Now that I’m on a PC I can see the original post (recent) from you stating your regex was “finding both <tr>…</tr>” was most likely false. Copying the examples I see that by using the \b, it actually prevented the regex from capturing the example text.

So my first solution to add a ? to your regex would have fixed the issue IF your regex was actually capturing too much. My later statement to remove the \b was in fact a correct move and would/should have resolved the issue. Except your statement about capturing the “first” only “<tr>…</tr>” was a bit troubling as you didn’t have the \A anchor as @PeterJones stated was needed. I assumed (wrongly possibly) that you possibly had a large html file in which you wanted to find (and replace?) the first “<tr>…</tr>” and if using ONLY the “Find Next” or “Replace” button when cursor was at start of an open file would have found the first set.

I guess I have learnt a valuable lesson, don’t provide answers when not able to independently confirm OP statements. I was on an android tablet late in the evening and about to go to bed when I saw this post and assumed it was an easy fix given the statement about it selecting too much text.

Terry

PS thanks Alan for coming to my rescue ;-))

Vasile Caraus

@PeterJones said in Regex: Select only the first instance of search results / first match:

<tr>

if someone knows how to select only the last instance of my request, please write the solution, not for me, but for those 36 k who have read this topic, and will read it from now on. Don’t do it for me, do it for other that search this solution.

PeterJones

Future readers,

Since there historically have been a lot of reads on this discussion, it will be good to have the both the “first match” and “last match” versions of the <tr> question posed earlier, since it was brought up. Also, I had forgotten that there was an advanced concept needed for the find-the-last that wasn’t needed in the regex for find-the-first, which even after reading the docs isn’t obvious. So for teaching purposes, here is how I went about solving the problem.

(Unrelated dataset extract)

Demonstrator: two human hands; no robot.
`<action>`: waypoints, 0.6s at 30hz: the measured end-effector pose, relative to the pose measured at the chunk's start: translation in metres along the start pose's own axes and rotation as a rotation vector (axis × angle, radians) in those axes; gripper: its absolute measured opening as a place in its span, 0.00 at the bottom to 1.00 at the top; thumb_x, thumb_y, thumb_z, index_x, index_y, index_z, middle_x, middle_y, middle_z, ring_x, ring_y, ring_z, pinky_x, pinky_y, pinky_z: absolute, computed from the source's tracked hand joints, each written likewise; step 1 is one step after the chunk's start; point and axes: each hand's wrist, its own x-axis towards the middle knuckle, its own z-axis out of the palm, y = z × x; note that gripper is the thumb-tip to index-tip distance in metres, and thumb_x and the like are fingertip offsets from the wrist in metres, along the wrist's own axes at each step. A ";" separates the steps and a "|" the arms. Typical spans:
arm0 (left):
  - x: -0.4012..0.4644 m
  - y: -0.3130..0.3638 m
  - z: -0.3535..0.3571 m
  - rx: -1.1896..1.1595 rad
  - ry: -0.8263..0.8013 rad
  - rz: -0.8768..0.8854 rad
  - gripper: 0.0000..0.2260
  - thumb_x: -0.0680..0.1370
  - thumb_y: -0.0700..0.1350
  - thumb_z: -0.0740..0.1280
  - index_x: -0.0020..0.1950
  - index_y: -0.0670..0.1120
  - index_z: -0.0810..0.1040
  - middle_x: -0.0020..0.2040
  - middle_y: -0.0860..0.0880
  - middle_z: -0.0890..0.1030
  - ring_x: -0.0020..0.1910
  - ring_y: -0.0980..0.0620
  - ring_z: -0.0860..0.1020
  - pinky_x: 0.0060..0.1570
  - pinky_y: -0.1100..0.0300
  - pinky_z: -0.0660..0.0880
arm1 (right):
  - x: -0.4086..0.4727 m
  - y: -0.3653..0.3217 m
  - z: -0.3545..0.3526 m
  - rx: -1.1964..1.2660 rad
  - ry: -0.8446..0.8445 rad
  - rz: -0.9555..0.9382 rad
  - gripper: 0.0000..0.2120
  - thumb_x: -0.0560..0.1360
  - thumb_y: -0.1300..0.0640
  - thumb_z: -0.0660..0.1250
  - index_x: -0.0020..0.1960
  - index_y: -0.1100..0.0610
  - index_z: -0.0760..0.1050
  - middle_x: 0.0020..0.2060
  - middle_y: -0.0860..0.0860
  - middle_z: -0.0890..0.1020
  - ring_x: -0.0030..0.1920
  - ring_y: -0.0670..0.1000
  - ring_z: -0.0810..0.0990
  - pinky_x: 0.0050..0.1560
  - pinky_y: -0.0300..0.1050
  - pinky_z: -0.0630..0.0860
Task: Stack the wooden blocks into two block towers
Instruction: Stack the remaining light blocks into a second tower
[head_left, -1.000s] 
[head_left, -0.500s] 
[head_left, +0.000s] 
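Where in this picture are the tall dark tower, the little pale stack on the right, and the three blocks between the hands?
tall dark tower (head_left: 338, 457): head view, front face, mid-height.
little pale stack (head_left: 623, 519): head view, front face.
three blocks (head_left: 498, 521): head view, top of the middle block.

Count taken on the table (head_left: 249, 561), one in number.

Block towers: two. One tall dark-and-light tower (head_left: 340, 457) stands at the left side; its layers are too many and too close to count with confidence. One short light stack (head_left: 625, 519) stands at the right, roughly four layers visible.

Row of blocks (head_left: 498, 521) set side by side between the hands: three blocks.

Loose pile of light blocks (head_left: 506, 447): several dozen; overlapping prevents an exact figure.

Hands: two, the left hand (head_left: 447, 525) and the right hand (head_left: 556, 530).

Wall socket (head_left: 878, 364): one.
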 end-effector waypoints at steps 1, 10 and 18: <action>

I started by saying, "I want from <tr> to </tr>, then as few characters as possible between the </tr> and the end. I knew that wasn’t enough, but it was a starting point for my regex. I translated that into (?s)<tr>.*?</tr>.*?\z – which searches for literal text, then as few as possible of any character, then literal text, then as few as possible of any character followed by end of file. That gets you close, but isn’t quite there, because “as few as possible” doesn’t guarantee that it won’t contain other <tr>, because of the way regex engines work.

There’s a useful idiom of “multiple characters in a row, as long as they don’t contain some unwanted string”. It actually took me a while to re-find this, because I lost my bookmark (and don’t use it often): ((?!UNWANTED).)*, which can be described as: do a lookahead (?!...) where the text after here cannot match what’s inside here – in this case, the literal UNWANTED, but it could be an arbitrary regex itself – but that lookahead doesn’t consume any characters, so now we want to match exactly one character (I might call that, “capture one character if the UNWANTED lookahead isn’t found”); repeat this sequence 0 or more times. For the purposes of the dummy example proposed by the previous questioner, ((?!<tr>).)* says “find as many characters as you can, as long as they don’t contain <tr>”.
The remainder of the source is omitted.